When I wrote this blog about “bash on Windows” a few days ago I omitted one issue, that I already knew about. This is because it needs some elaboration that did not ‘fit in’ the previous blog. So I will do it here.
It is about Unicode. Unicode always was a pain in “cmd” and with the arrival of “bash” in Windows, this has become more significant and important. Actually on any recent *nix platform user will not do anything to make Unicode work ‘out of the box’ in the console and display all or almost all scripts (though I have noticed that the completeness of the ‘monospace’ font mostly used in the Linux console varies between Linux distros – with some distros you will not get all scripts shown here in the console).
But not so in “cmd” and thus also not in bash on Windows. I will illustrate this using the ‘mysql’ command-line client in “bash” with a result set that requires Unicode for display. You may download an SQL-dump of the simple MySQL table I use here.
In a Linux console it works fine – and without any special setting other than “SET NAMES UTF8;” in the ‘mysql’ client in case the MySQL/MariaDB server runs with another default character set. This is the XFCE terminal in OpenSuSE 42.1 (LEAP) with MariaDB’s ‘mysql’ flavor connecting to the same server. Only one imperfection is seen here: Arabic is not written from right to left as it should (you may check with Wikipedia or Google Translate if you are in doubt who is right here: SQLyog or the Linux console). But OK – we are talking about a console and not a word processor.
In “cmd” (whether using “bash” or not) it does not:
Now, this is expected, actually. You will need to specify “cp 65001” for “cmd” to make it use UTF8. You will also need to replace the default “Consolas” font with a Unicode font (from the settings of the “cmd” window). “Lucida console” is normally recommended. But it does not work with non-latin/cyrillic scripts. The font is incomplete and/or “cmd” does not understand how to use it with non-latin/cyrillic scripts:
Now, you may actually use a TrueType font in “cmd”. Monospace TrueType fonts installed on the system are available from the console settings. Let’s try with “Courier New” (what I used with SQLyog and where it worked perfectly). It makes little difference – only Arabic now comes to the console (and also here characters are also printed incorrectly from left to right).
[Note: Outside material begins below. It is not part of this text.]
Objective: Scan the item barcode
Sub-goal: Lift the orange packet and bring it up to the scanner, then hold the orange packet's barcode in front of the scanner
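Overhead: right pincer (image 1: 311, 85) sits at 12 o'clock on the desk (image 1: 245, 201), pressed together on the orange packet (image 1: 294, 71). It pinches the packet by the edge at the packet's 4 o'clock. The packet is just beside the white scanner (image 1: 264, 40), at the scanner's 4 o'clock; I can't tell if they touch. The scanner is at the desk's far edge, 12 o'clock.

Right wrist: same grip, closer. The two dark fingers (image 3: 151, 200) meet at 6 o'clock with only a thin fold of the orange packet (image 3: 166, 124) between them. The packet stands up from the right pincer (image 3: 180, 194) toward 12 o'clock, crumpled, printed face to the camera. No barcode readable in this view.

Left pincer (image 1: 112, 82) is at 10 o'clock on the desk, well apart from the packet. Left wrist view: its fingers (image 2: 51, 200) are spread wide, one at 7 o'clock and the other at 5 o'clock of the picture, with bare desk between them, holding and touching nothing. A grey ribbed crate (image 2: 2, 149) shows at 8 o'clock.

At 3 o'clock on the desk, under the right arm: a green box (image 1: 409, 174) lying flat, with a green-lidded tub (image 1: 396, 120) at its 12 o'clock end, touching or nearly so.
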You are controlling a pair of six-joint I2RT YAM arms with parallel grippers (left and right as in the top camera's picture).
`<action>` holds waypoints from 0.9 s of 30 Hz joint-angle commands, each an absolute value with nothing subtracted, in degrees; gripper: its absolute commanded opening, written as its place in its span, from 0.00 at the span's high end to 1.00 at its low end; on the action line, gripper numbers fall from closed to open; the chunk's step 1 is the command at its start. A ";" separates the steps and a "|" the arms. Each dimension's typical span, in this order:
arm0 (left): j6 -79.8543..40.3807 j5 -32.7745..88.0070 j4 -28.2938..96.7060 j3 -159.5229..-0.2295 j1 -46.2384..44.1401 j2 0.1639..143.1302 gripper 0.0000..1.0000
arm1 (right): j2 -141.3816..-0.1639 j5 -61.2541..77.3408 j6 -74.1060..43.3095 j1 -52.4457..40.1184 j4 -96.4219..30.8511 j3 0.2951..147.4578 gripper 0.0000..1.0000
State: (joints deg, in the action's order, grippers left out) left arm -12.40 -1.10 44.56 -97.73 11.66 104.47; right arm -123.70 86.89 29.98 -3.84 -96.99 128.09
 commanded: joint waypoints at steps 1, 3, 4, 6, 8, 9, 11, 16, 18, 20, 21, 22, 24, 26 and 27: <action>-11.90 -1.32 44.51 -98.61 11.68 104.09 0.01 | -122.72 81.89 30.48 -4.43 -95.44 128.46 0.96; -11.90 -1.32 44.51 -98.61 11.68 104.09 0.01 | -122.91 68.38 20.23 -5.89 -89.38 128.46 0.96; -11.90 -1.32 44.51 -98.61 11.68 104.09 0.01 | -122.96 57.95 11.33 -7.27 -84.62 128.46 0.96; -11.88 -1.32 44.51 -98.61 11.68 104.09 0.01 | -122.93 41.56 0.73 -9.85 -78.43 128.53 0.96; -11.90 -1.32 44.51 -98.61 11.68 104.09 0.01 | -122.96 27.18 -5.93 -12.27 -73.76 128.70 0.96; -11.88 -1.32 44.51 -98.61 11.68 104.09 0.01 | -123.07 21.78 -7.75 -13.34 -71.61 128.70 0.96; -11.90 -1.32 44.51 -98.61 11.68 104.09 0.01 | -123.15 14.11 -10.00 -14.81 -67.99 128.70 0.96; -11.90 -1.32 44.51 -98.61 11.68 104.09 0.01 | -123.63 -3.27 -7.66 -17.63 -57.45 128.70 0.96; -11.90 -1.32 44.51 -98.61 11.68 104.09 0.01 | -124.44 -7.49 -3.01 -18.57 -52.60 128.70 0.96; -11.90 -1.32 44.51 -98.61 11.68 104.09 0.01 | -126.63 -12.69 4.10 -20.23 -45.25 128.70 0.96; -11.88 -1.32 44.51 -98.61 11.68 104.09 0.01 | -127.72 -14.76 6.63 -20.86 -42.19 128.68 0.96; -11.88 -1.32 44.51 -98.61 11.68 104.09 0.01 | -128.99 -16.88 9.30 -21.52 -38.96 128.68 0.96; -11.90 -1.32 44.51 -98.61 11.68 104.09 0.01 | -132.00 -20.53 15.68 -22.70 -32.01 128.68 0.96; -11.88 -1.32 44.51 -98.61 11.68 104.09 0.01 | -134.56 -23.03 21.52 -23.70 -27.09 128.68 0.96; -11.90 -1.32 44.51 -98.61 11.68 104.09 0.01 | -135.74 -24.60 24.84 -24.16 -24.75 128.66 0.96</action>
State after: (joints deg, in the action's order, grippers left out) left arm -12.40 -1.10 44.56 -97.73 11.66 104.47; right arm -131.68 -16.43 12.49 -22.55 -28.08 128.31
There is no solution because no font will display non-latin/cyrillc scripts properly even when “cmd” uses “cp 65001” and understands (should at least) the characters as UTF8-encoded Unicode characters. Actually, it surprises me that accented latin strings from different ANSI codepages (Portuguese, Latvian, Czech and Turkish all belong to different ANSI codepages) and also Russian are printed correctly without specifying “cp 65001”. I think this may be a recent improvement in “cmd”. Now, “cmd” understands the characters correctly (in ‘UTF8-mode’). It just does not display them. This becomes clear if you copy from the console into any program/interface that handles UTF8 properly – a text editor, a browser form or whatever. See below in Notepad. And here I actually used the “Lucida console” font too, so the font is basically OK, it seems.
It very much looks like “cmd” was designed for ANSI and “Windows Unicode”/UTF16LE (where a single character max. is 2 bytes long) only and fails with UTF8 characters 3 (or more) bytes long, because of some internal truncation taking place. But even if so, this still does not explain that Arabic does not display with “Lucida console” and does with “Courier New”. So there is more to it with right-to-left writing systems.
I think it would be nice if Microsoft:
1) made UTF8 work in “cmd” with all (or almost all) scripts.
2) made “cmd” switch to “Lucida console” font and also switch to “cp 65001” automatically when “bash” is invoked. You may easily forget to specify “cp 65001” (because you don’t need on other environments where bash runs) and you will have to ‘exit’ from bash and start what you were doing all over again.